▶ _Task objective_
Quote exactly the lines from the start of the entries to the one with "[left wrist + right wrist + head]", both ends included.

*** Opening Provided information ***

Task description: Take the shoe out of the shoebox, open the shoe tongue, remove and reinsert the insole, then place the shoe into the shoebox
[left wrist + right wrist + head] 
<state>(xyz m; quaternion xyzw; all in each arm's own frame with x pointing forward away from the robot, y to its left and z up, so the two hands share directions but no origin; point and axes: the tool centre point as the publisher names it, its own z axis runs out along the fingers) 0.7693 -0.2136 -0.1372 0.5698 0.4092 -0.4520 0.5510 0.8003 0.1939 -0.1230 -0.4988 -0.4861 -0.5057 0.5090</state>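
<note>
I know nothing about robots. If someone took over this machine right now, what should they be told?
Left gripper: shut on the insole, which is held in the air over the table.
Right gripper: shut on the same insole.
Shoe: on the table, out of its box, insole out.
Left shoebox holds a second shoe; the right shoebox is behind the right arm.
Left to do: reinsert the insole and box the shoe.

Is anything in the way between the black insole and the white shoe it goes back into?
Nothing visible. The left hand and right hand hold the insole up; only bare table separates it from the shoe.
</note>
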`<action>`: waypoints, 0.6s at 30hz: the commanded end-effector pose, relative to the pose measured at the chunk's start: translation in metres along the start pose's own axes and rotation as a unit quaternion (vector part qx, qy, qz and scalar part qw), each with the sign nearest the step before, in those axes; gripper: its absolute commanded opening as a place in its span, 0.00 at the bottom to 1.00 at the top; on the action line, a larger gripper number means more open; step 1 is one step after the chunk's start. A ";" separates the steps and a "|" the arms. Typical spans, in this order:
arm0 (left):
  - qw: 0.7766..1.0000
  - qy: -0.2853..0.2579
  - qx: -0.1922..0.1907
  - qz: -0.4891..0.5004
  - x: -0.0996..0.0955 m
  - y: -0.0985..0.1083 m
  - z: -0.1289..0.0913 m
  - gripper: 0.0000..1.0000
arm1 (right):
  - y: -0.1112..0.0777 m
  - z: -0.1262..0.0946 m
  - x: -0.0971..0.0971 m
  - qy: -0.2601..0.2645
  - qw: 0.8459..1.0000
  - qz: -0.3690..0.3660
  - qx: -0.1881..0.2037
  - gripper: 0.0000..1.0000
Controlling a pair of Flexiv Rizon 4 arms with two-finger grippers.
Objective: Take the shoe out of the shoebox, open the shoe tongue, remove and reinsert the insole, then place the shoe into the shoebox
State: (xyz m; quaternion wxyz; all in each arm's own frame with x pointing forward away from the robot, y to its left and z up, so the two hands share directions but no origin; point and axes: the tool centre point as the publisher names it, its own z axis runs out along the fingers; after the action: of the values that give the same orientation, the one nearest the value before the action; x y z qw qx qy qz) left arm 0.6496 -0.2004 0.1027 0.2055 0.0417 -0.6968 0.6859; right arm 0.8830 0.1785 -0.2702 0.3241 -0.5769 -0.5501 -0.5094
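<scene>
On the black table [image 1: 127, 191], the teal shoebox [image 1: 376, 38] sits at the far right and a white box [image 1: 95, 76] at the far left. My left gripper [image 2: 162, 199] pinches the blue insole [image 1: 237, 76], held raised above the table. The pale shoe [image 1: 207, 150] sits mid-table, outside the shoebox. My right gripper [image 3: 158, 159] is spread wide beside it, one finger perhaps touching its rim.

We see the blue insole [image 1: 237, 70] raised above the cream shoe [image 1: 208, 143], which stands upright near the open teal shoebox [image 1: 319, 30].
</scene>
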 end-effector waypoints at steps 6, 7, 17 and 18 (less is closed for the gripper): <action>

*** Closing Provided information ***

▶ _Answer space_
Task description: Take the shoe out of the shoebox, open the shoe tongue, remove and reinsert the insole, then place the shoe into the shoebox
[left wrist + right wrist + head] 

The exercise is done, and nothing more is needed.